The second suggestion is what I was originally thinking too, but I realized that size may depend on the actual hardware available. There’s probably a good cutoff somewhere, but right now, I think it’s fair to let the user choose.

I meant whatever stanc and the interfaces call to transpile a model.stan to a C++ file, but that flag would likely just insert a #define directive for the C++ compiler.

This seems reasonable, but leads to dirtying up the language with things that are supposed to be black-box from a language perspective. It also makes it a little less clean for us to figure out when models should be linked against OpenCL and ViennaCL sources included at compile time, though we could just default to that from now on.

The 2nd one solves that last issue by just always requiring them if OpenCL is available, which might increase compile times a bit(?). The penalty for using a GPU for small matrices is minimal given the pre-reqs for finding ourselves in that position - that someone has OpenCL installed correctly, that they have a GPU capable of double precision math, and that they’re using Cholesky decompose in the first place. The double-precision pre-req rules out most (all?) laptops right away, so someone in this position has already decided to move this computation to a more powerful server or desktop computer. Agreed that you could still end up with some users who experience a doubling in sampling time for problems where they’re using cholesky_decompose for small matrices.

I think an explicit flag gives users just enough choice here, leaves implementation details out of the language, and allows us to add headers and linked libraries only when requested to. Do you guys think this would be difficult to implement? I’m imagining it being fairly simple (though not as simple as the above two options assuming we just always include ViennaCL now).

If the case where the user has to do the cholesky of a smaller matrix and a larger matrix in the same stan program is an edge case of little importance, then I lean towards having one function.
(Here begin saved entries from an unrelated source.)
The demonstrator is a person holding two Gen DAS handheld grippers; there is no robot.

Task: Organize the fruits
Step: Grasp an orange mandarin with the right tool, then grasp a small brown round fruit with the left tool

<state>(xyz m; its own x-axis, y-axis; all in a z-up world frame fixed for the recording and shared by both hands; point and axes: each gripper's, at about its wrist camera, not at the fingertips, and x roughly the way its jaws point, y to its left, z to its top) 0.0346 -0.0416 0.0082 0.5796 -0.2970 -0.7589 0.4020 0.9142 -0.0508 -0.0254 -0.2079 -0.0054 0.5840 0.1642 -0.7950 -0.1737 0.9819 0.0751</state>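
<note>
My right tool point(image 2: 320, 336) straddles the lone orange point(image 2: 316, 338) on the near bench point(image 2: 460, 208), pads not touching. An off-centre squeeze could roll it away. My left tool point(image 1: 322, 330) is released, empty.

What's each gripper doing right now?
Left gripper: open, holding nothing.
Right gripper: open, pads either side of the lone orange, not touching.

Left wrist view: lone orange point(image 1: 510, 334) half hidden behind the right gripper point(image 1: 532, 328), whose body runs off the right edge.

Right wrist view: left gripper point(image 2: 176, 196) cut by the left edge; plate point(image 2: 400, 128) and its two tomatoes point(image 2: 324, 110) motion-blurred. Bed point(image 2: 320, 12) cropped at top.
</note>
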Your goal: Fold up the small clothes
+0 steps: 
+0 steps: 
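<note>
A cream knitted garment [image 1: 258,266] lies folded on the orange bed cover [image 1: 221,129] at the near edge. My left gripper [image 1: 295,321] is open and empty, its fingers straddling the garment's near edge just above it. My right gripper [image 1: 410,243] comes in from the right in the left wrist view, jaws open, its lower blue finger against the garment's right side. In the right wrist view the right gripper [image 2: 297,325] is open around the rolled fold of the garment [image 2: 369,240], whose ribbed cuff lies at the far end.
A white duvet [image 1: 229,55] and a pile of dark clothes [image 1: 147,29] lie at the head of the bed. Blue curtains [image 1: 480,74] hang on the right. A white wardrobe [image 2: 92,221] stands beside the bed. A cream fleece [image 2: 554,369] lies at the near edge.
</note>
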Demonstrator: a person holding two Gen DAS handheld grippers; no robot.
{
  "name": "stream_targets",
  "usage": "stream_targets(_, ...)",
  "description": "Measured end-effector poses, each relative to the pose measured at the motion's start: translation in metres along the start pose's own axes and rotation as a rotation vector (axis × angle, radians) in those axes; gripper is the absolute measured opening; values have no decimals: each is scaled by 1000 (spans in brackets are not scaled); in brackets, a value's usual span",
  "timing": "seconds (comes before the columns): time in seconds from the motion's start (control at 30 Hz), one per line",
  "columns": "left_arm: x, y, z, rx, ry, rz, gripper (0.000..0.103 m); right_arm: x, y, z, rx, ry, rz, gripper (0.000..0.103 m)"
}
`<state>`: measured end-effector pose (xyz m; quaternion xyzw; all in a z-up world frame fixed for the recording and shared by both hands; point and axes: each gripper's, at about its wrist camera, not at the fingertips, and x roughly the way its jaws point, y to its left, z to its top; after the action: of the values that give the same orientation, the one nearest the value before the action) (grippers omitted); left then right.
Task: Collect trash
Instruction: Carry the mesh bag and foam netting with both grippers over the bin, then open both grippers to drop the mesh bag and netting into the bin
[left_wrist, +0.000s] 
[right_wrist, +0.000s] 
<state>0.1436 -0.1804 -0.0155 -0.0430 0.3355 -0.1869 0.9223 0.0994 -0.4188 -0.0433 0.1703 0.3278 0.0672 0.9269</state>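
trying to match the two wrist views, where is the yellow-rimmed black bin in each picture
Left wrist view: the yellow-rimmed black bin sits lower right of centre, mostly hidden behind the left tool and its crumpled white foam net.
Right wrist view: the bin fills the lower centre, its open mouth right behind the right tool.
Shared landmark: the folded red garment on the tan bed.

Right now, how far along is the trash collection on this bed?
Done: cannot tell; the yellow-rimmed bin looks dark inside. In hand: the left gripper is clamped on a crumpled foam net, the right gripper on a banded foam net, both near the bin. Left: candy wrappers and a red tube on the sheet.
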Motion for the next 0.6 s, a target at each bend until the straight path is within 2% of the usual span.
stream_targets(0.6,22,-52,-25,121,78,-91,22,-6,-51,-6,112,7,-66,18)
As @seantalts said, this does help maintain the ‘black-box’-ness of stan.

If you would like me to continue being the front(ish) man for this than I would be more than happy to! However, it does seem that at this point a lot of this comes down to design choices and how we compile / link things. This is a bit out of my realm, but something I need more experience in doing so I would be happy to do it.

So here’s the question, are there other parts of stan that the team would like to have a gpu implementation of? If yes, then it makes sense for me to continue with @seantalts holding my hand a bit. Then for the next thing I’ll need less hand holding, etc etc.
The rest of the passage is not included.